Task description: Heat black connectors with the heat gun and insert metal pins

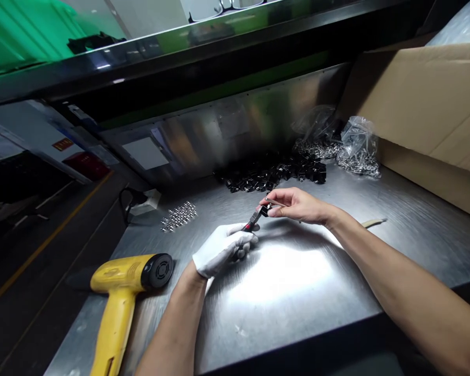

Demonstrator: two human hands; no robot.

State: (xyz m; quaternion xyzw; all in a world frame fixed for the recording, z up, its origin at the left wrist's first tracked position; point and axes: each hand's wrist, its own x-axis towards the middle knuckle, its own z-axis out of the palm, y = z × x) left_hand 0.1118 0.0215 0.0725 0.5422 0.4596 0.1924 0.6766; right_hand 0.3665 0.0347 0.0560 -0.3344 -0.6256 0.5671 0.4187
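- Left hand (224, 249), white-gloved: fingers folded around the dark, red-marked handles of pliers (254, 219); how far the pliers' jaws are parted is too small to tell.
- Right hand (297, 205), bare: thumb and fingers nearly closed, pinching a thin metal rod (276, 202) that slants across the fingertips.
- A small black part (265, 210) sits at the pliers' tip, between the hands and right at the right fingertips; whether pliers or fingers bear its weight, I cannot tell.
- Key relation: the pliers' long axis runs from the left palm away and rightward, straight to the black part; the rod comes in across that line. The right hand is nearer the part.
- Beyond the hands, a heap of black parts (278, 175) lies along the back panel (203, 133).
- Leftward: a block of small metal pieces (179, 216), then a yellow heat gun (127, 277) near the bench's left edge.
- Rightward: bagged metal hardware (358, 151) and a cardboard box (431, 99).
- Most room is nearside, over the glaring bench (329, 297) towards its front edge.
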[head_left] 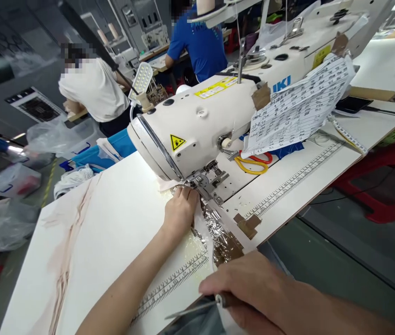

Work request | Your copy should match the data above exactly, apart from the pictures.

Response below |
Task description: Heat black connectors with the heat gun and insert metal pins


Demonstrator: two human hands; no robot.

State: (xyz m; quaternion xyzw; all in a world frame fixed for the recording, z up, its origin at the left wrist's first tracked position; point and axes: each hand's wrist, its own x-axis towards the middle knuckle, its own z-axis out of the palm, y = z × x) left_hand 0.1118 0.0215 0.0725 0.5422 0.4596 0.1924 0.6766; right_hand 0.3665 0.0347 0.0560 -0.3344 -0.6256 0.5671 0.4187
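- Left hand (224, 249), white-gloved: fingers folded around the dark, red-marked handles of pliers (254, 219); how far the pliers' jaws are parted is too small to tell.
- Right hand (297, 205), bare: thumb and fingers nearly closed, pinching a thin metal rod (276, 202) that slants across the fingertips.
- A small black part (265, 210) sits at the pliers' tip, between the hands and right at the right fingertips; whether pliers or fingers bear its weight, I cannot tell.
- Key relation: the pliers' long axis runs from the left palm away and rightward, straight to the black part; the rod comes in across that line. The right hand is nearer the part.
- Beyond the hands, a heap of black parts (278, 175) lies along the back panel (203, 133).
- Leftward: a block of small metal pieces (179, 216), then a yellow heat gun (127, 277) near the bench's left edge.
- Rightward: bagged metal hardware (358, 151) and a cardboard box (431, 99).
- Most room is nearside, over the glaring bench (329, 297) towards its front edge.
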[head_left] 

The exercise is now done.